My research workflow, based on Github

This post outlines my current research workflow. This has evolved over time, so only my most recent projects hold completely to it, though almost all my projects follow the general R package structure. Two main differences are visible in my earlier projects: I used to keep scripts in demo before they became the more complete knitr markdown in inst/examples. I previously relied on a custom package called socialR to post results from those scripts to flickr, and would then embed the results in my Wordpress notebook, linking back to the demo file in Github. Knitr has allowed me to keep those figures, code and text in the package repository. This keeps everything more centralized (to Github), and lets each of the examples be updated in a more natural way than the linear record in the lab notebook. (Images are still hosted on flickr to avoid committing the binary files, knitr handles this upload rather well.).

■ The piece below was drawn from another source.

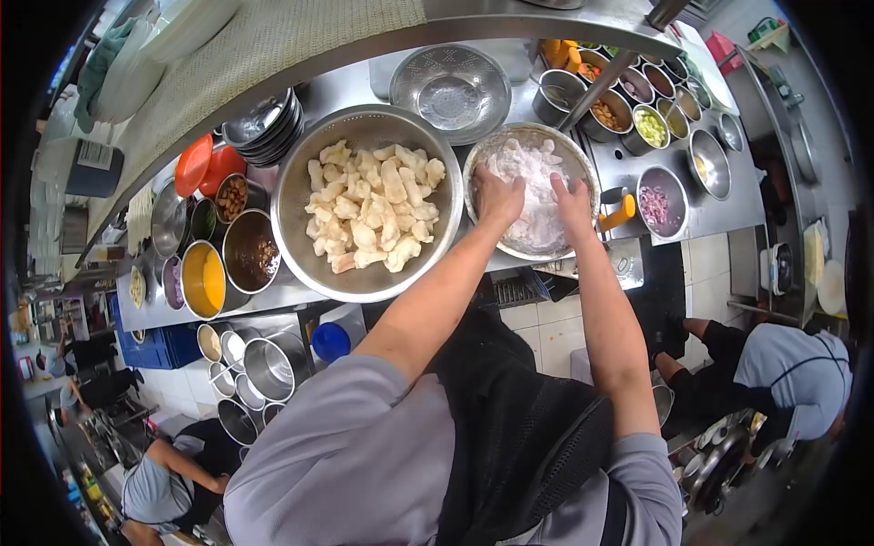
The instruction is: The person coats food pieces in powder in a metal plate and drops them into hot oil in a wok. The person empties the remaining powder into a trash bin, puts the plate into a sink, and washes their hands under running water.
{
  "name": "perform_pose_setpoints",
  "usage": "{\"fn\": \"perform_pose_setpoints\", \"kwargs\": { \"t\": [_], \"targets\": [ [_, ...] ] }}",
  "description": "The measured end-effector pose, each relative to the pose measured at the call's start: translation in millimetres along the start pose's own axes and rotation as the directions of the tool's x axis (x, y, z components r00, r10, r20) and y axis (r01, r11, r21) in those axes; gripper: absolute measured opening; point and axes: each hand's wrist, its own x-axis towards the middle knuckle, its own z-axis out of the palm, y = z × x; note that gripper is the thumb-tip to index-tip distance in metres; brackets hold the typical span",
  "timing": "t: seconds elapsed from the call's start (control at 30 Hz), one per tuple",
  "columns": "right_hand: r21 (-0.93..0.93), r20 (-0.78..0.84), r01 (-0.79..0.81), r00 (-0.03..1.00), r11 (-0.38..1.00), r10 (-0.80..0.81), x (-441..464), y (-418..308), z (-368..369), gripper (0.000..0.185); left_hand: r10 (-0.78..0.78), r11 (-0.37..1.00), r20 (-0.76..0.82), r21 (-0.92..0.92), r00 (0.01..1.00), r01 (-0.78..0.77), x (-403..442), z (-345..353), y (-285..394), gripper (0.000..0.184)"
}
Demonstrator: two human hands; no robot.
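Note:
Both hands reach into a metal bowl (pixel 587 155) that holds flour-coated pieces (pixel 533 168). My left hand (pixel 501 196) is at the bowl's left side, its fingers spread against the white pieces. At the right side of the same bowl, my right hand (pixel 572 205) has its fingers apart and touches the flour. Neither hand is closed round a piece. To the left stands a large steel bowl (pixel 296 246) with many pale, coated pieces (pixel 373 209) in it. Behind the two bowls sits an empty perforated colander (pixel 451 96).
Pots of sauce (pixel 250 250) and a stack of dark bowls (pixel 264 127) stand left. Small metal containers (pixel 651 127) and a bowl of chopped onion (pixel 663 202) are right. A shelf (pixel 364 45) overhangs the back. Co-workers (pixel 792 373) are at the lower right and lower left.

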Motion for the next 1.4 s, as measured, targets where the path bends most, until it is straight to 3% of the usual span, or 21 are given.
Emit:
{"fn": "perform_pose_setpoints", "kwargs": {
  "t": [0.1, 0.13, 0.23, 0.33, 0.43, 0.5, 0.57, 0.6, 0.67, 0.73, 0.83, 0.87, 0.93, 0.97, 1.0, 1.03, 1.13, 1.23, 1.3, 1.4],
  "targets": [
    [0.205, 0.191, -0.286, 0.950, 0.936, 0.248, -11, -25, -2, 0.095, -0.090, 0.955, 0.172, -0.265, 0.981, 0.134, 20, 1, -11, 0.092],
    [0.332, 0.193, -0.315, 0.945, 0.889, 0.262, -12, -25, 5, 0.090, -0.087, 0.917, 0.187, -0.368, 0.978, 0.152, 27, 8, -19, 0.092],
    [0.508, 0.335, -0.269, 0.937, 0.818, 0.100, -6, -18, 16, 0.086, -0.094, 0.887, 0.261, -0.416, 0.961, 0.200, 26, 18, -15, 0.090],
    [0.479, 0.422, -0.205, 0.907, 0.854, -0.019, 2, -17, 19, 0.080, -0.034, 0.769, 0.385, -0.579, 0.922, 0.270, 18, 6, 5, 0.084],
    [0.479, 0.538, -0.122, 0.823, 0.869, -0.181, -3, -30, 6, 0.076, 0.135, 0.863, 0.334, -0.502, 0.933, 0.055, 31, 1, -5, 0.067],
    [0.346, 0.511, 0.037, 0.831, 0.937, -0.221, 6, -31, -5, 0.067, 0.143, 0.929, 0.211, -0.365, 0.967, -0.057, 33, -5, -5, 0.048],
    [0.266, 0.542, 0.150, 0.794, 0.952, -0.276, 23, -27, -10, 0.061, 0.187, 0.948, 0.214, -0.295, 0.959, -0.119, 34, -14, -7, 0.041],
    [0.194, 0.455, 0.360, 0.791, 0.913, -0.409, 33, -19, -8, 0.054, 0.139, 0.940, 0.273, -0.340, 0.952, -0.040, 28, -16, -2, 0.039],
    [0.052, 0.422, 0.407, 0.819, 0.912, -0.389, 26, -34, -15, 0.055, 0.055, 0.904, 0.400, -0.408, 0.915, 0.125, 15, -23, 15, 0.033],
    [-0.069, 0.300, 0.484, 0.844, 0.872, -0.445, 25, -39, -10, 0.056, 0.108, 0.930, 0.341, -0.368, 0.934, 0.027, 12, -21, 18, 0.030],
    [0.056, 0.511, 0.307, 0.809, 0.950, -0.291, 11, -62, -23, 0.047, 0.097, 0.935, 0.259, -0.355, 0.961, 0.001, 8, -26, 23, 0.027],
    [0.236, 0.560, 0.239, 0.759, 0.942, -0.333, 24, -44, -21, 0.042, 0.117, 0.937, 0.220, -0.347, 0.968, -0.034, 5, -29, 24, 0.027],
    [0.073, 0.493, 0.470, 0.750, 0.879, -0.442, 33, -34, -34, 0.038, 0.137, 0.955, 0.186, -0.286, 0.973, -0.080, 0, -37, 26, 0.035],
    [-0.014, 0.466, 0.573, 0.729, 0.819, -0.502, 37, -30, -37, 0.036, 0.296, 0.950, 0.132, -0.139, 0.946, -0.278, 2, -36, 16, 0.039],
    [-0.195, 0.444, 0.585, 0.769, 0.787, -0.461, 22, -45, -47, 0.036, 0.455, 0.888, 0.107, 0.020, 0.884, -0.460, 8, -30, -2, 0.043],
    [-0.218, 0.434, 0.560, 0.789, 0.799, -0.434, 15, -51, -53, 0.036, 0.604, 0.769, 0.110, 0.180, 0.789, -0.613, 9, -30, -2, 0.047],
    [-0.272, 0.399, 0.524, 0.825, 0.807, -0.401, 8, -55, -63, 0.035, 0.374, 0.846, 0.267, 0.295, 0.888, -0.445, -27, -29, 23, 0.059],
    [-0.276, 0.399, 0.609, 0.777, 0.744, -0.488, 13, -45, -67, 0.035, 0.183, 0.775, 0.383, 0.510, 0.905, -0.373, -45, -25, 35, 0.062],
    [-0.260, 0.441, 0.699, 0.699, 0.666, -0.563, 22, -43, -70, 0.036, 0.161, 0.771, 0.425, 0.510, 0.891, -0.383, -40, -25, 36, 0.061],
    [-0.312, 0.426, 0.721, 0.688, 0.619, -0.587, 22, -46, -71, 0.039, 0.134, 0.771, 0.458, 0.509, 0.879, -0.383, -39, -29, 38, 0.055]
  ]
}}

I’ve recently gotten better at always including Roxygen documentation for packages. Since knitr and markdown are recent developments for me, many older and even working manuscripts are still local in LaTeX. Being sensitive to the desires of collaborators means, that some projects are kept locally or hosted as private, secure repositories.

My Workflow

When I begin a new research project, I create a repository for that project in Github. Projects that build substantially on earlier work of mine may start as a clone of one of my existing projects. New directions in an existing project will instead begin as a branch within that repository, that may merge or be split out.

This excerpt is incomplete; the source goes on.